Let’s take an example of a simple policy:
Example policy 1
{
“Version”: “2012-10-17”,
“Sid”: “AllowCreateBuckets”,
“Statement”: [
{
“Effect”: “Allow”,
“Action”: “s3:CreateBucket“,
“Resource”: “*”
}
]
}
Example policy 2
{
“Version”: “2012-10-17”,
“Sid”: “AllowS3services”,
“Statement”: [
{
“Effect”: “Allow”,
“Action”: “s3:*“,
“Resource”: “*”
}
]
}
The policies are defined with the help of the JSON syntax.
With Action you tell what kind of actions are allowed (in this case Create S3 bucket). Resources defines what resource this action affects (Here it’s the S3 bucket name can be anything because of ‘*’, it follows the regex rule. You can specify the resources too line this : “arn:aws:s3:::example_bucket”) Effect can either be “Allow” or “Deny”. You can also add more than one actions in lists. Make sure what are the actions available. In Example 2 you can see that I have mentioned ‘*’ in action for S3. That means that any action under S3 is allowed is for the user or the groups.

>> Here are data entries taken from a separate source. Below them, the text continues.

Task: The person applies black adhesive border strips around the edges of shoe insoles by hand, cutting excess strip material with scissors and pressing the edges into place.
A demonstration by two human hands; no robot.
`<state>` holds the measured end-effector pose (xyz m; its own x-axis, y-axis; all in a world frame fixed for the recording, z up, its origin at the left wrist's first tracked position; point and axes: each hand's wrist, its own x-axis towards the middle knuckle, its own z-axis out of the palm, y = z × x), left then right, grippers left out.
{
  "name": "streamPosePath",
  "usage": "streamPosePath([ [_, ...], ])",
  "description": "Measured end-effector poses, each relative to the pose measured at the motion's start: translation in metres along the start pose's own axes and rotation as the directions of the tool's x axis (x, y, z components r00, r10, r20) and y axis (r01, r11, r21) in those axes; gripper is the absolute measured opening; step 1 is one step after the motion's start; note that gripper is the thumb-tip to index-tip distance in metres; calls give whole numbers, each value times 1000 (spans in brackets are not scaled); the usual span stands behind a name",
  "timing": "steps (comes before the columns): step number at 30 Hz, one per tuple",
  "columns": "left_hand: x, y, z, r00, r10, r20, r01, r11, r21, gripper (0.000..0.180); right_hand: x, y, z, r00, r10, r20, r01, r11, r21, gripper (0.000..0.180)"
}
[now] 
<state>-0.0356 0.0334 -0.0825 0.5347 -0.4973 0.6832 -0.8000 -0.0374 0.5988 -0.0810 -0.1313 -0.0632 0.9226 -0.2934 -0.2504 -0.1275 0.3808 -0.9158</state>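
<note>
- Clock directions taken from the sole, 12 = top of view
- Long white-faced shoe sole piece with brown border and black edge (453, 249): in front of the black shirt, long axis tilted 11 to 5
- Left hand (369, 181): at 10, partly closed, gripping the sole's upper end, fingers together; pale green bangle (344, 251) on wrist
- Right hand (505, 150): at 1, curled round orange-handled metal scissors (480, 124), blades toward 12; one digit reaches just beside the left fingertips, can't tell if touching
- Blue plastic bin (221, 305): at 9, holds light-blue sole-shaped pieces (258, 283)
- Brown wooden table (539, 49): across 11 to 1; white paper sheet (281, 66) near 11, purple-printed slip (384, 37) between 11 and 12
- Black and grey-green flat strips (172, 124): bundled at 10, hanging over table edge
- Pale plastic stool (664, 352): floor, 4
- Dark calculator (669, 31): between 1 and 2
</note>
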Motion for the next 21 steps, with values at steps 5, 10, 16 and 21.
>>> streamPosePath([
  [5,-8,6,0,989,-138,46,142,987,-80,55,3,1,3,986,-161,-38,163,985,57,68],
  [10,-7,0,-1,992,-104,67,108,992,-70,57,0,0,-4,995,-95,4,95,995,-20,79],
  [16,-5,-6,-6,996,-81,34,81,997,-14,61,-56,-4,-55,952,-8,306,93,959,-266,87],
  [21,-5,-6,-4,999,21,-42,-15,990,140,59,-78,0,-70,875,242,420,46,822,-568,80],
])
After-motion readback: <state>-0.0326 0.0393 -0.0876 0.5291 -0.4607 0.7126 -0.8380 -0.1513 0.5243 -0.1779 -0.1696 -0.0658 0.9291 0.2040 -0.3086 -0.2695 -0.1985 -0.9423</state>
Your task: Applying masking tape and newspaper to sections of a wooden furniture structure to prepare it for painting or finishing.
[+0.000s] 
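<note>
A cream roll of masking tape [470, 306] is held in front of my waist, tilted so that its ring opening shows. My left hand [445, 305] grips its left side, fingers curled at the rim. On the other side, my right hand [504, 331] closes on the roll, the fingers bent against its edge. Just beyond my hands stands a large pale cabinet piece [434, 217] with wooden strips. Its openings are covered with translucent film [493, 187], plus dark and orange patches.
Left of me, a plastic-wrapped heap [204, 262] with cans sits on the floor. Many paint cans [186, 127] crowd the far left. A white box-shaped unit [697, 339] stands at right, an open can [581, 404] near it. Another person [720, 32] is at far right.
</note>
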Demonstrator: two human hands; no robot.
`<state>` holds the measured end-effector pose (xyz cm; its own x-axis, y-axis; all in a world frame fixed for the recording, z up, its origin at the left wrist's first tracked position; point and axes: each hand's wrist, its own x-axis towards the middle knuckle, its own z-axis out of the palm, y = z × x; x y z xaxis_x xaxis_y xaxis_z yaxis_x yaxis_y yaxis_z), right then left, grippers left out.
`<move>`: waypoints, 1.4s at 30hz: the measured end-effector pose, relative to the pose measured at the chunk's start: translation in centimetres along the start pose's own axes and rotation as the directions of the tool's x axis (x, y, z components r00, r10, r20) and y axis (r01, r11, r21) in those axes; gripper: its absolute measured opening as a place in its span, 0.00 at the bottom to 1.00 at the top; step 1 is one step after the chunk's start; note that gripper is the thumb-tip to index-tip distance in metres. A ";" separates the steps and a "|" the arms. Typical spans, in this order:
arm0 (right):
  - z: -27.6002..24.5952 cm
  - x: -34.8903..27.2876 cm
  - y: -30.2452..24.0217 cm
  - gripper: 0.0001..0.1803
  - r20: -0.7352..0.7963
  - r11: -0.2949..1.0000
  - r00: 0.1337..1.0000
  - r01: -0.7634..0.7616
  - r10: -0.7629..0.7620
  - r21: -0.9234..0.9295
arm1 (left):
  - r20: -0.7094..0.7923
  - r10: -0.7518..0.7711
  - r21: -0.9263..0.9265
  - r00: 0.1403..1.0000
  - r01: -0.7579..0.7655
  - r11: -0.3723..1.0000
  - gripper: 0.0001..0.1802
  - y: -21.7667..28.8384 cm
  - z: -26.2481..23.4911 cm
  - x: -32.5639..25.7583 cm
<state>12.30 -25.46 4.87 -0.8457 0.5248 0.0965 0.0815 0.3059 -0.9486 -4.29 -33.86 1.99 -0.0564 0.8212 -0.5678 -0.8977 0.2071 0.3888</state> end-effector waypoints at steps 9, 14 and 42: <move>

You can understand the above policy example 1 like this : “Allow to create a S3 bucket with the name you want”. If you attach this policy to a user, this user will be allowed to perform the mentioned action. If you attach it to a group all users in that group can perform this action. For example 2, you can read it like this: “Allow to create any action under S3 and you can name the resource as you like”.
Roles
Roles are similar to users as they hold an AWS identity with permissions. Roles are often used if you want to grant access to AWS resources that the users normally don’t have.
Another scenario would be that you want to grant an access to your AWS resources without exposing your AWS security credentials.
Once the IAM Role is assumed by an allowed entity, AWS Security Token Service (STS) provides the temporary security credentials to the entity. The temporary security credentials contain the following information.
- Session Token
- Access Key ID
- Secret Access Key
- Expiration
When an IAM user from a different AWS Account assumes an IAM role of another account (E.g. Using the Switch Account feature in AWS Console or using the API) the temporary credentials from STS will replace their existing credentials of the trusted account — The account they are from.
Identity providers
Identity providers enables you to let the users gain access to your AWS resources with the help of an external identity provider (IdP). You may have used an external identity providers in the past if you’ve used your GitHub,Facebook or any other external account to sign in to another website.
What next?
Now that’s it for this part. The IAM features are covered briefly in this part. I hope you are clear about IAM identities now. There is a lot to cover in this series. Like really a lot! In the next part, I am going to cover more about IAM and how to access AWS features in different ways.